12.10 Publicity. During the Term, we may refer to you as a customer and user of the Platform in our marketing and promotional materials and activities. In connection therewith, we may use your name and your corporate logos. Any goodwill arising from the use of such name and logos will inure solely to your benefit. All other publicity regarding this Platform Agreement will be mutually coordinated and approved by the Parties.
12.11 Export. You will not export or re-export, either directly or indirectly, the Platform or any copies thereof in such manner as to violate the export laws and regulations of the United States or any other applicable jurisdiction in effect from time to time (including, without limitation, when such export or re-export requires an export license or other governmental approval without first obtaining such license or approval). Without limiting the foregoing, you will not permit Authorized Users or any third parties to access or use the Platform in violation of any United States export embargo, prohibition, or restriction.

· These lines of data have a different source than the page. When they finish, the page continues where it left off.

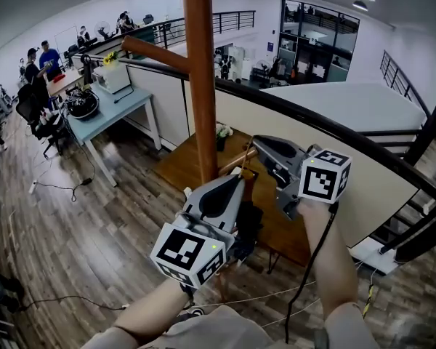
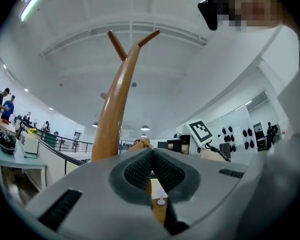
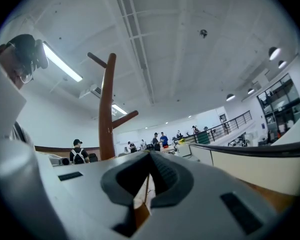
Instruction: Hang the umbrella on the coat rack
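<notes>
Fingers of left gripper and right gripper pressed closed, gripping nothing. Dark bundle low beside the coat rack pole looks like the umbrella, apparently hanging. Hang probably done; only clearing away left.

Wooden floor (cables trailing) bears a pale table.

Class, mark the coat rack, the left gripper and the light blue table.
coat rack (image 1: pixel 200 78), head view, on its upright pole.
left gripper (image 1: pixel 239 179), head view, at its closed jaw tips.
light blue table (image 1: pixel 115 112), head view, bare part of its top.
</notes>
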A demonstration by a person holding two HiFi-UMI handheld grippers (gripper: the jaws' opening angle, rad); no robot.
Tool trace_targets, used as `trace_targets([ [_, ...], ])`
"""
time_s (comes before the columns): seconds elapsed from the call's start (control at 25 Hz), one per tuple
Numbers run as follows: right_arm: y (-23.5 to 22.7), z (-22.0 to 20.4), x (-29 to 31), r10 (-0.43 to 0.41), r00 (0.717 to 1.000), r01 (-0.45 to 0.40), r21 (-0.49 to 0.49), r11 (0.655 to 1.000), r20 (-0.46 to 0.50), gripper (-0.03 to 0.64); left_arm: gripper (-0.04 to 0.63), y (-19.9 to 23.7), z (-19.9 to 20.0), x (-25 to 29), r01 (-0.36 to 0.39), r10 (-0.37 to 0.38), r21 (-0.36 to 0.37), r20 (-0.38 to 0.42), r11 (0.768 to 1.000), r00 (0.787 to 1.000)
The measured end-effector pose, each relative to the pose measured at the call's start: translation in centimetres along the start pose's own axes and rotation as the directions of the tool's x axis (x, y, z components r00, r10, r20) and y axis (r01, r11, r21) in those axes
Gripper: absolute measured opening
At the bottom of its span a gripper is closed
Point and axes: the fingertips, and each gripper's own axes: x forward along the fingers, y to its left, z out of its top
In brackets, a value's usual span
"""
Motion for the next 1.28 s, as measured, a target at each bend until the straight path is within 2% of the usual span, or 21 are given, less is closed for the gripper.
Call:
trace_targets([
  [0.48,1.7,-6.4,2.2,0.078,0.995,-0.073,0.076,0.994,-0.068,0.012,0.0,1.7,-4.4,-1.0,-0.035,0.032,-0.052,-0.059,0.998,0.998],
  [0.68,3.7,-8.8,3.7,0.118,0.987,-0.111,0.064,0.992,-0.106,0.012,0.0,2.9,-5.6,-2.1,-0.035,0.032,-0.044,-0.074,0.998,0.997],
  [0.84,4.5,-9.5,3.2,0.108,0.991,-0.101,0.094,0.99,-0.074,0.045,0.0,3.0,-5.7,-3.4,-0.031,0.029,-0.021,-0.07,0.999,0.997],
  [0.96,4.0,-9.5,3.0,0.058,0.997,-0.052,0.094,0.994,-0.058,0.07,0.002,3.0,-5.8,-3.6,0.005,-0.004,0.006,-0.09,1.0,0.996],
  [1.08,3.5,-9.7,2.6,-0.036,0.996,0.039,0.038,0.999,-0.08,0.102,0.003,3.3,-5.7,-4.1,0.04,-0.035,0.039,-0.113,0.998,0.993],
  [1.24,2.6,-9.4,0.9,-0.2,0.975,0.195,-0.054,0.979,-0.099,0.132,0.003,3.6,-5.0,-4.8,0.077,-0.068,0.066,-0.119,0.995,0.991],
  [1.28,2.5,-9.0,0.3,-0.241,0.967,0.235,-0.072,0.969,-0.087,0.121,0.002,3.9,-4.9,-5.0,0.077,-0.069,0.067,-0.116,0.995,0.991],
])
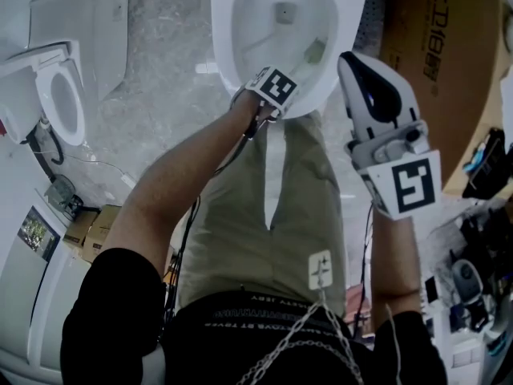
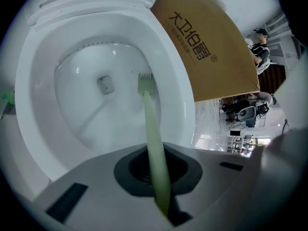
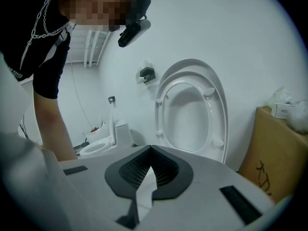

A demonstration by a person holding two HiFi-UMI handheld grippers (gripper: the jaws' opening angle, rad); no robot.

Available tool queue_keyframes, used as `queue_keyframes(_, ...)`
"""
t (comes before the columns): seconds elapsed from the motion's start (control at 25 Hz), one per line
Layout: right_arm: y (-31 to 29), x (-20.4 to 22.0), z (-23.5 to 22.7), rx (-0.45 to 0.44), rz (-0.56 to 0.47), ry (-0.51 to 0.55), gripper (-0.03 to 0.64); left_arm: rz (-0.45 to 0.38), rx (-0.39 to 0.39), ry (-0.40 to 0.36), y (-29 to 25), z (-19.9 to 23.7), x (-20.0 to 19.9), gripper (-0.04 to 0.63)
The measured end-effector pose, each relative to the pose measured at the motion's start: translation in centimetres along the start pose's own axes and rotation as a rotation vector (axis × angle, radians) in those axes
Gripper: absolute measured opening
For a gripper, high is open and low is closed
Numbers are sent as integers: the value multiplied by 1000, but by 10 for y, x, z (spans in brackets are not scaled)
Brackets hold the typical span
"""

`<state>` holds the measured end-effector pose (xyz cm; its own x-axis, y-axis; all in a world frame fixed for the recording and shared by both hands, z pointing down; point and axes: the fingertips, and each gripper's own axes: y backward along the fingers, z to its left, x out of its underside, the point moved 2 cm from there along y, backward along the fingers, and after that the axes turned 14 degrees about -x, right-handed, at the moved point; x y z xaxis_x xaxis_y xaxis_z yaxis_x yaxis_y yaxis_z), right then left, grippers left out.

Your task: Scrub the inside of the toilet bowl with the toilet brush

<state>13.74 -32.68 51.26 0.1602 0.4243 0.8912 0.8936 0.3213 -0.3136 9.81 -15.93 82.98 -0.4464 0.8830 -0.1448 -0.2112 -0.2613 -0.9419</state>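
your left gripper (image 1: 276, 87) is at the near rim of the toilet bowl (image 1: 248, 22), pointing down into it. in the left gripper view its jaws are clamped on the pale green handle of the toilet brush (image 2: 150, 124), with the handle running out between them. the brush head (image 2: 146, 83) is inside the bowl, against the right-hand inner wall, just beside the drain opening (image 2: 106, 84) but not on it. from the head view the brush head (image 1: 313, 52) sits low on the bowl's right side.

your right gripper (image 1: 385, 127) is held up clear of the bowl, to its right, next to the cardboard box (image 1: 449, 62). its jaws (image 3: 150, 170) are closed tip to tip with nothing between them. its camera faces the raised seat and lid (image 3: 219, 109) against the wall.

a second toilet (image 1: 56, 95) stands on the floor well off to your left.
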Motion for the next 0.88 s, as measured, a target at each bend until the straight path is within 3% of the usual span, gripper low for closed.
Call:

12.12 Complete Understanding. This Platform Agreement constitutes the final and complete agreement between the Parties regarding the subject matter hereof, and supersede any prior or contemporaneous communications, representations, or agreements between the Parties, whether oral or written, including, without limitation, any confidentiality or non-disclosure agreements. We may amend this Platform Agreement at any time. No term included in any confirmation, acceptance, purchase order, insertion order, or any other similar document from you will change this Platform Agreement or have any force or effect.